Start of Stored data

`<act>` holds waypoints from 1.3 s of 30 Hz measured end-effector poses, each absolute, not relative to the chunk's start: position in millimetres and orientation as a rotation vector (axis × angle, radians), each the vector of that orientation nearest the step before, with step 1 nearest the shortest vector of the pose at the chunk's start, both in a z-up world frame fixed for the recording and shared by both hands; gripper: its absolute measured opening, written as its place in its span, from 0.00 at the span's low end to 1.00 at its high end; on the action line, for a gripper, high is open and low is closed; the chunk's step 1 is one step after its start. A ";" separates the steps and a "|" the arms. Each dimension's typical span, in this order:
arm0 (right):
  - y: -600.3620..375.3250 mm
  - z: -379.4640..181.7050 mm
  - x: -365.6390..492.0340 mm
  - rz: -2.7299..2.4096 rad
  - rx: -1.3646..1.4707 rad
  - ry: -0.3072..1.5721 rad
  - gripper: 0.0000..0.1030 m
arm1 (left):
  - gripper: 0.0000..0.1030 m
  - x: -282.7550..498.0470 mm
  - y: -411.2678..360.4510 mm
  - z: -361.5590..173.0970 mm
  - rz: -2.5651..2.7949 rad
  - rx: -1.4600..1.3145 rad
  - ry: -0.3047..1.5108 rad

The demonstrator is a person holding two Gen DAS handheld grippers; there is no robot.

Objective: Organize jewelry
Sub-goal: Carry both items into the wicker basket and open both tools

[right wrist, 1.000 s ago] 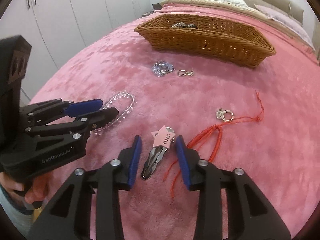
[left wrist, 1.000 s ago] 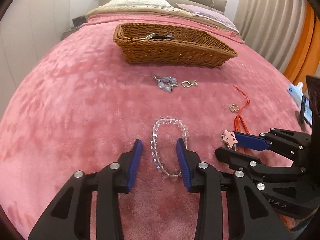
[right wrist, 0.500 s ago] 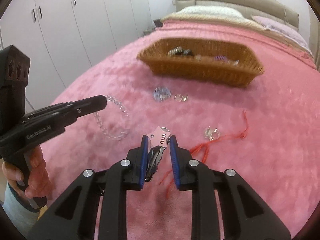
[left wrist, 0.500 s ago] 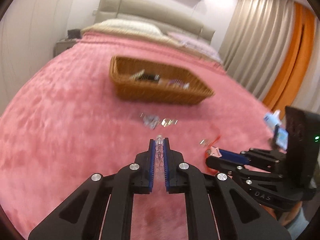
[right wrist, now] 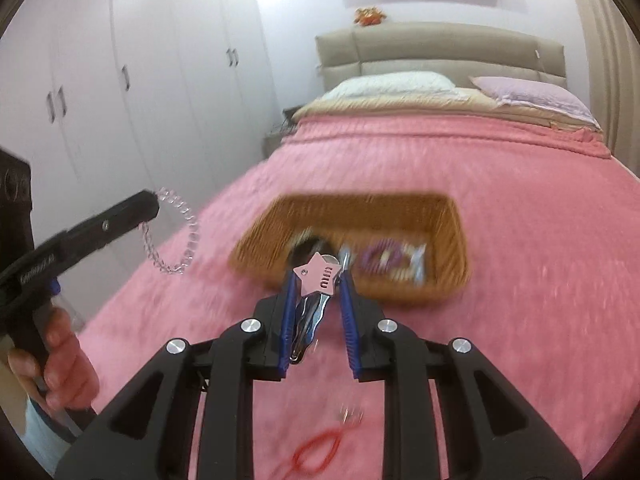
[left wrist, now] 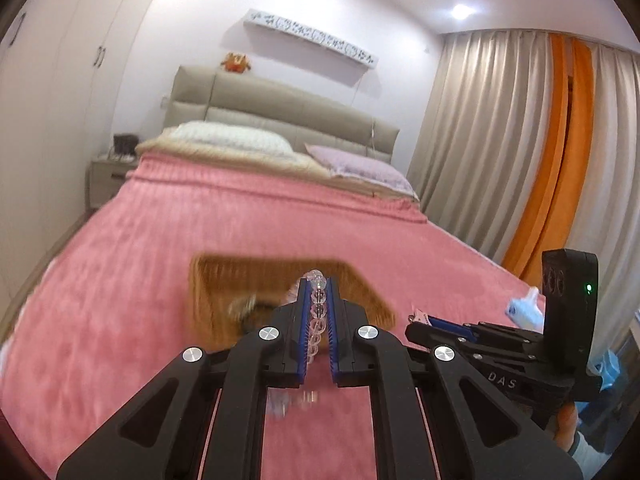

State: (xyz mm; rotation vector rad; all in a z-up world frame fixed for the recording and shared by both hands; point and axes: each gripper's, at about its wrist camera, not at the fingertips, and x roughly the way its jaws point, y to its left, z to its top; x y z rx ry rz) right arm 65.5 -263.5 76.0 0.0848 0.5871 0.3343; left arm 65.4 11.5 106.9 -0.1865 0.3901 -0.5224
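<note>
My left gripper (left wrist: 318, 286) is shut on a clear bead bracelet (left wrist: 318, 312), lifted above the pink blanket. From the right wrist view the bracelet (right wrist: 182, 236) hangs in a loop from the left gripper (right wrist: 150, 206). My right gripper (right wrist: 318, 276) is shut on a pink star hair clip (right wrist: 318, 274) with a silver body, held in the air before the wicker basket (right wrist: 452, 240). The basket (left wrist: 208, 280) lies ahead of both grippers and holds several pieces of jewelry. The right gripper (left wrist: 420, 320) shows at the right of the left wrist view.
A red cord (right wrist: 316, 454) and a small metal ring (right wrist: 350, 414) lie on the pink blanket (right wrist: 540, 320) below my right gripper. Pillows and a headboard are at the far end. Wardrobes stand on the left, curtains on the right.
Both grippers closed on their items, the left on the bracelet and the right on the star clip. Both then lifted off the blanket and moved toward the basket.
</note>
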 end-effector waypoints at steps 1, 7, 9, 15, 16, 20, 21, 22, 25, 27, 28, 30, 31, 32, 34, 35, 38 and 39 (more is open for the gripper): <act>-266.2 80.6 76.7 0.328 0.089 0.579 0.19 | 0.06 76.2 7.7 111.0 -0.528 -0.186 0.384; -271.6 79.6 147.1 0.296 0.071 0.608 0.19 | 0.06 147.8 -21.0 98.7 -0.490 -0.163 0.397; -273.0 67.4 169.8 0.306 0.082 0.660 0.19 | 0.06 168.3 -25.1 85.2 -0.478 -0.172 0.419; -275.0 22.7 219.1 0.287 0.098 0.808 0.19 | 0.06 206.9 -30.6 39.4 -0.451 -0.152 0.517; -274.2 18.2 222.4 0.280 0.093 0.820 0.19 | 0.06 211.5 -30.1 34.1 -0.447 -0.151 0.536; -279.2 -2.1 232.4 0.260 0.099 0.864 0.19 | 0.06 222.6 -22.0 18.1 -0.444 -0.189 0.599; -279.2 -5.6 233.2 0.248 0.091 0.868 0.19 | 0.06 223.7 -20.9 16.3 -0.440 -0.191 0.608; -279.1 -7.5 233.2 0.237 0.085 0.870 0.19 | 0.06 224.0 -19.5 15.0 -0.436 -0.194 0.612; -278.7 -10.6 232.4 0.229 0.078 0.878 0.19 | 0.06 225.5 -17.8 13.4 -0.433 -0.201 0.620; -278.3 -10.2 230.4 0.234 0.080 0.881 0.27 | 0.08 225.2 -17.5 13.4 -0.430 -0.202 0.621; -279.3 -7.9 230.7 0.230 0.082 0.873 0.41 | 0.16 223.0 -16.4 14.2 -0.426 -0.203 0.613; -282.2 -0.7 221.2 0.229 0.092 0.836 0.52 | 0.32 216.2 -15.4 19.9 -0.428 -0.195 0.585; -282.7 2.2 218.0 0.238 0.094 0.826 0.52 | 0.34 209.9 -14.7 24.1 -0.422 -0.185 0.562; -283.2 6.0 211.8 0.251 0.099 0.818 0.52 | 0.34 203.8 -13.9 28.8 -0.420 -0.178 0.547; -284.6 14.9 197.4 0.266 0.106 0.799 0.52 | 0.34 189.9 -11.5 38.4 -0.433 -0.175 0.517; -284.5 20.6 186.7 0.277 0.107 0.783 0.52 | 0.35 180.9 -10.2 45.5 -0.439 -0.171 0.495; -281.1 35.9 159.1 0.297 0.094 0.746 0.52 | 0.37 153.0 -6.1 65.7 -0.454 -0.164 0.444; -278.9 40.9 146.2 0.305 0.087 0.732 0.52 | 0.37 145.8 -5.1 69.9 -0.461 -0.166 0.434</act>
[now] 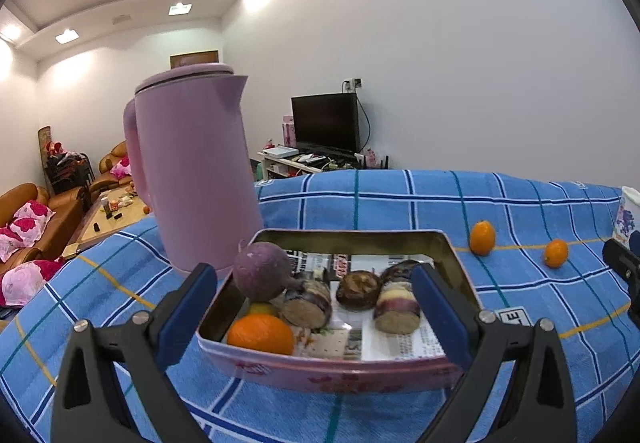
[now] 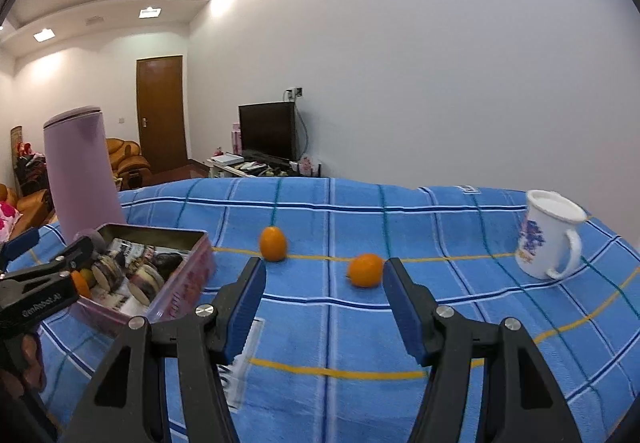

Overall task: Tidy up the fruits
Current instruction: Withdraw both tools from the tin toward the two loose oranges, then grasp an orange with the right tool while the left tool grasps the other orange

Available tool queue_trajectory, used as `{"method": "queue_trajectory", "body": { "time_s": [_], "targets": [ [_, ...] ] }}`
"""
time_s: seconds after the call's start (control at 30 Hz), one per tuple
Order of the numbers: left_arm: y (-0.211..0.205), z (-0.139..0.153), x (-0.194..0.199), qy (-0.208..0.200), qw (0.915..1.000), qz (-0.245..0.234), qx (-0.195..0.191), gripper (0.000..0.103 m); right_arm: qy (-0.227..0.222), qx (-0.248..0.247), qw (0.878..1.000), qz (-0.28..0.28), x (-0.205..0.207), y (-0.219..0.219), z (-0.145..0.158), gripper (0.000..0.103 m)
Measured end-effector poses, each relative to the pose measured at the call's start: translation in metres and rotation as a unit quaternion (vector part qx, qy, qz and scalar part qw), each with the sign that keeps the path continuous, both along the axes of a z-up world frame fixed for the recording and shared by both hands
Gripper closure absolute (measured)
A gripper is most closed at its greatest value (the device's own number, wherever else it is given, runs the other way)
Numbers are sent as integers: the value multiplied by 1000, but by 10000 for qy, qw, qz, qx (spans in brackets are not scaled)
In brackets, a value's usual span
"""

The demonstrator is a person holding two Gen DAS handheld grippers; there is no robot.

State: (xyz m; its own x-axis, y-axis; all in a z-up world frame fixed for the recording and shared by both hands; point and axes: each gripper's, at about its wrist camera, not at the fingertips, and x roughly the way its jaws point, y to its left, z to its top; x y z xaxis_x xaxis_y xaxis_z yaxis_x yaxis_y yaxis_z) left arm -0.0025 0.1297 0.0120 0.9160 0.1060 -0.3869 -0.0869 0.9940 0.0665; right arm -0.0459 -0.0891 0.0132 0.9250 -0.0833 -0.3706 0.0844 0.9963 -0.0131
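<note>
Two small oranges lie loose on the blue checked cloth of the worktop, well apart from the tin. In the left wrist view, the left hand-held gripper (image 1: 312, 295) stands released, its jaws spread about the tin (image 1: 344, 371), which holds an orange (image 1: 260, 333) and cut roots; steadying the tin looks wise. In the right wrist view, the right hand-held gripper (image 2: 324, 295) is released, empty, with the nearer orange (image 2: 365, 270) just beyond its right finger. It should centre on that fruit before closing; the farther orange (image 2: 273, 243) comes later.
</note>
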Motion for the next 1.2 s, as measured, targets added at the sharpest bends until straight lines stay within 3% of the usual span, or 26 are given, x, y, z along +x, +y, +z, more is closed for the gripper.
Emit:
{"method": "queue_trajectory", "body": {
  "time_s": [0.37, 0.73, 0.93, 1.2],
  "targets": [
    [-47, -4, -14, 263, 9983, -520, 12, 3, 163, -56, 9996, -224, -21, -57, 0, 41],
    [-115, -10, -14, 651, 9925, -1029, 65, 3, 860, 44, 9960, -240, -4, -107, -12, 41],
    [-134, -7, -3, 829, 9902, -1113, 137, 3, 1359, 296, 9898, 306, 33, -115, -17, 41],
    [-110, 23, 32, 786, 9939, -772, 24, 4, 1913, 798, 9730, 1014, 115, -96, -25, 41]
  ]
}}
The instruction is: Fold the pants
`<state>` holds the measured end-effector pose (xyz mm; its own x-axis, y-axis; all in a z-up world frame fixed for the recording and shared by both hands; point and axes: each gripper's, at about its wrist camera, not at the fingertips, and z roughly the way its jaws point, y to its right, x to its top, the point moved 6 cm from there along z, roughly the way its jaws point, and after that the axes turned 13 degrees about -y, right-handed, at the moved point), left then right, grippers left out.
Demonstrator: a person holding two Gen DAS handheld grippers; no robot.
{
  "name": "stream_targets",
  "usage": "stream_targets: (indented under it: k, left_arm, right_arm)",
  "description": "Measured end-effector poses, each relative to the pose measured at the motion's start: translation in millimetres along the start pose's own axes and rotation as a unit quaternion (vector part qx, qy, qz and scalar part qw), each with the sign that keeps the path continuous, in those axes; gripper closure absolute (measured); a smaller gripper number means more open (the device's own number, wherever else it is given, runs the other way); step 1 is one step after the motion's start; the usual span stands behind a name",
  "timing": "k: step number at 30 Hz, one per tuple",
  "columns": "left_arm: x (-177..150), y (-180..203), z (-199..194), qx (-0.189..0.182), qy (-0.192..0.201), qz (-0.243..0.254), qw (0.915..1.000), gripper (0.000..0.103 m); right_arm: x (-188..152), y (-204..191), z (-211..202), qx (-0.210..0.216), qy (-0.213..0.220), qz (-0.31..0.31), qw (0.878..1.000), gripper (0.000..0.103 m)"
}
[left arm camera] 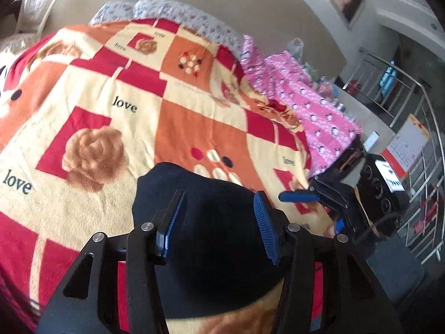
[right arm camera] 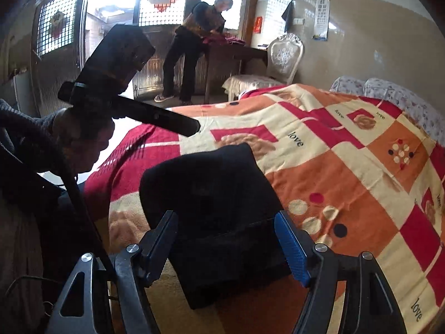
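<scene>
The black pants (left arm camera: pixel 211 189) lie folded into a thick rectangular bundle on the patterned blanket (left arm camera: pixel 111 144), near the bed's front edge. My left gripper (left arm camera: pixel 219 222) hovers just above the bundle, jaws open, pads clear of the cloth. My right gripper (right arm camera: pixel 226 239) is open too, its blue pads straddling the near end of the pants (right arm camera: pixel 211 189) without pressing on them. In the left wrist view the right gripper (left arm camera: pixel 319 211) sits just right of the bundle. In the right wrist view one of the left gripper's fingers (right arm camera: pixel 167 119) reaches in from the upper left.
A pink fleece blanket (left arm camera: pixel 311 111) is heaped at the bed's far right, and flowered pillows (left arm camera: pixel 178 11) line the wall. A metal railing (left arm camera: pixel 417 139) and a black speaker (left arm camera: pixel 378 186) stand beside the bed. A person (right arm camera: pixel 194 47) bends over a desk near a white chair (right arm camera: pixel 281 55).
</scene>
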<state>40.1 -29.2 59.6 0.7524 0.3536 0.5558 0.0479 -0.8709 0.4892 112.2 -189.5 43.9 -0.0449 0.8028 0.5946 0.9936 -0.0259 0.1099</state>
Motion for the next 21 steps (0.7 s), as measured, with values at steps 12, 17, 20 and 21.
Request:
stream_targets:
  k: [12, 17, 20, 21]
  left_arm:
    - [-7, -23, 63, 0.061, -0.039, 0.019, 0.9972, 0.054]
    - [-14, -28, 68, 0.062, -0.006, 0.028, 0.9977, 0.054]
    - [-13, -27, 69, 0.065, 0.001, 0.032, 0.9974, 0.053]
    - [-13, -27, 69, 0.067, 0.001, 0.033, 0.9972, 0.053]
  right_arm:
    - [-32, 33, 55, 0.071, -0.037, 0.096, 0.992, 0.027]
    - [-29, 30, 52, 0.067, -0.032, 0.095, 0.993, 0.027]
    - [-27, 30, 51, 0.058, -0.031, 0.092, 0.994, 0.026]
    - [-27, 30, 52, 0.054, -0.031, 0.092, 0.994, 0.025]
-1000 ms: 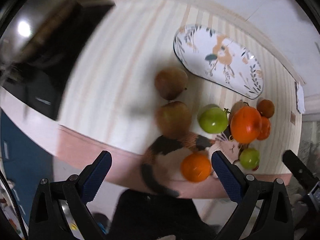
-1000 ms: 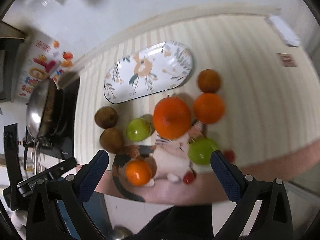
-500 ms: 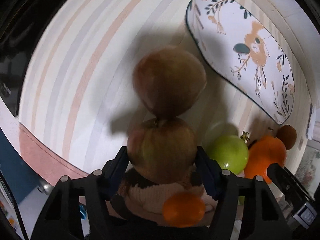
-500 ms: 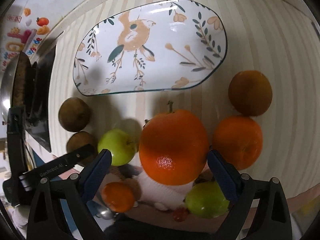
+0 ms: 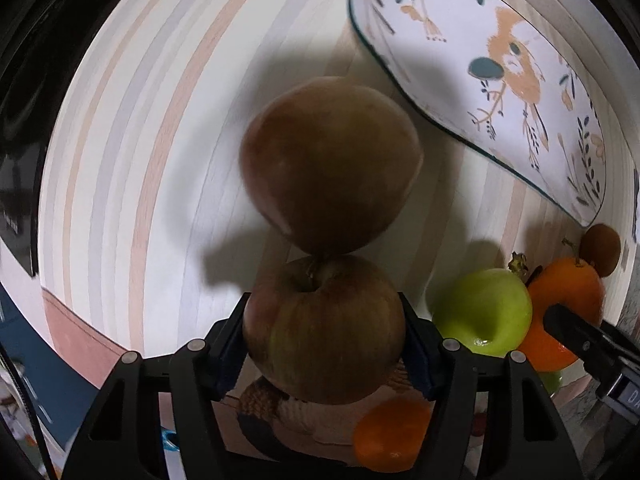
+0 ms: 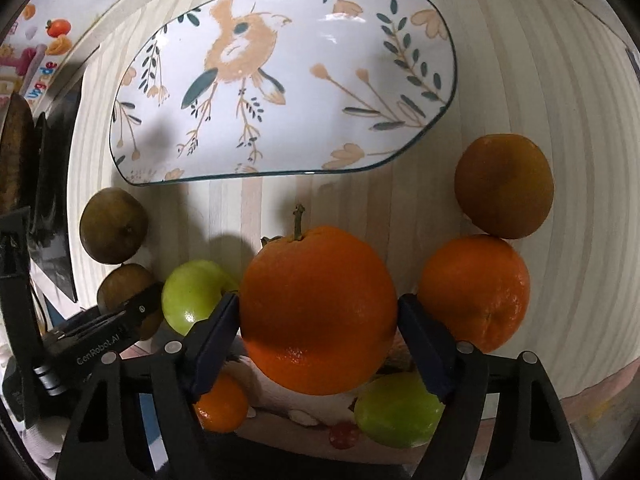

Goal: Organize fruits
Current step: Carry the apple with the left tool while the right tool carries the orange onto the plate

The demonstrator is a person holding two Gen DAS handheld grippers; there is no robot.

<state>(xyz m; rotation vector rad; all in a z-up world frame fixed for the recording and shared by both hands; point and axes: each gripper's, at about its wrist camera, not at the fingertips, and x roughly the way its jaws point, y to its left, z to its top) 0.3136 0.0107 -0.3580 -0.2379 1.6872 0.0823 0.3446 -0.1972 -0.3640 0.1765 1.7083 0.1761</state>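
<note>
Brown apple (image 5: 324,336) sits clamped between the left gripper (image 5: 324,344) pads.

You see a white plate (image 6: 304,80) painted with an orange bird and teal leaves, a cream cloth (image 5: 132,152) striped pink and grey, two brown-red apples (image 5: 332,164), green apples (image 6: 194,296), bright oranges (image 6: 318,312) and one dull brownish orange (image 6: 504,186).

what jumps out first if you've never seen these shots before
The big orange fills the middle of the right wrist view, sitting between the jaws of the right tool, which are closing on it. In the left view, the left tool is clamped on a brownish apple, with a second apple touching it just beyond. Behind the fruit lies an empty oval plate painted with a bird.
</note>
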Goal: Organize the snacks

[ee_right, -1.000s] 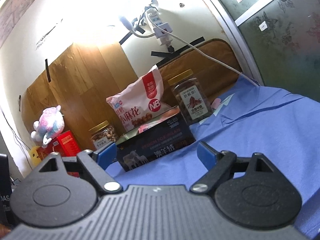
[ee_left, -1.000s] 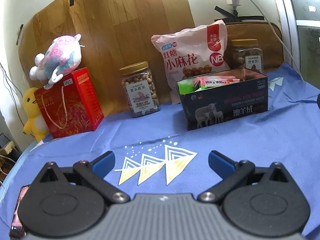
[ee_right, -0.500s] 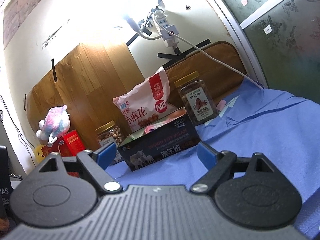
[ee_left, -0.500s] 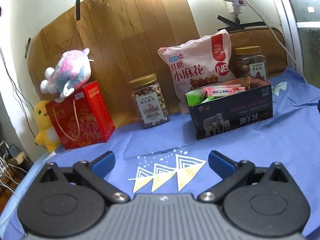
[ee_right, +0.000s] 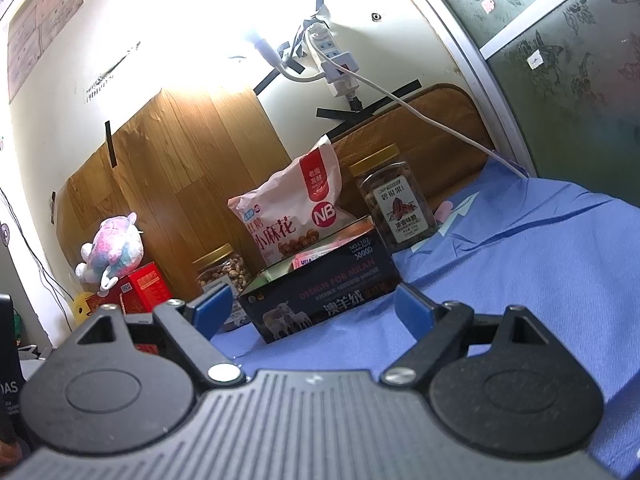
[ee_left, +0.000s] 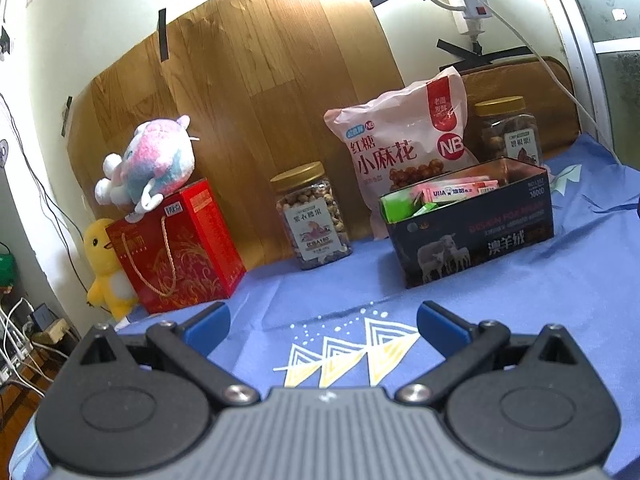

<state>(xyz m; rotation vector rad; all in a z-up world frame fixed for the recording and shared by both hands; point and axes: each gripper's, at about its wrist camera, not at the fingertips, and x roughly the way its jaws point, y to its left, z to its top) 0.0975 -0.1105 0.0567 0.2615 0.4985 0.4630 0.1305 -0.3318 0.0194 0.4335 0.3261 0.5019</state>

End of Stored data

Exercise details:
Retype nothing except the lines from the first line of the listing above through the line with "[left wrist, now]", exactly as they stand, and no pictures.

Solution for this problem:
`<act>` holds waypoints from 1.3 s of 30 Hz measured end-effector poses, each absolute, not relative to the chunk's start: position in millimetres and orientation as a rotation vector (axis × angle, radians), each the vector of that orientation nearest the step before, with step 1 nearest the shortest vector of the pose at the chunk's start, both in a z-up world frame fixed for the recording and shared by both hands; gripper: its absolute measured opening, written as its place in its span, from 0.00 at the span's low end to 1.00 at its high end; on the action line, for a gripper, high is open and low is closed; the chunk's step 1 is one step after its start. A ";" separates the steps and a "|" the arms. Each dimension's typical span, in this order:
arm0 (right):
  - y: -600.3620..375.3250 mm
  - z: -379.4640..181.7050 mm
  - x: -365.6390..492.0340 mm
  - rz: -2.7299..2.4096 rad
  - rx: -1.3646..1.4707 rad
  - ry: -0.3072..1.5721 rad
  - gripper: 0.0000..0.1030 m
arm1 (left):
  - gripper: 0.0000..0.1030 m
  - x: -282.7550..498.0470 mm
  - y: -411.2678..360.4510 mm
  - z: -361.5590..173.0970 mm
  - rz: -2.5651..2.7949 rad
  - rx: -1.4600..1.3145 rad
  - ry: -0.3047..1.5108 rad

The demonstrator is a person holding two Gen DAS handheld grippers; there is no robot.

Objective: Organize jewelry
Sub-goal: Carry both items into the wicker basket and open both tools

[right wrist, 1.000 s ago] 
[left wrist, 1.000 s ago] 
[right wrist, 0.500 s ago] 
[left wrist, 0.500 s ago] 
[right wrist, now] 
[left wrist, now] 

This finishes the response to the exercise.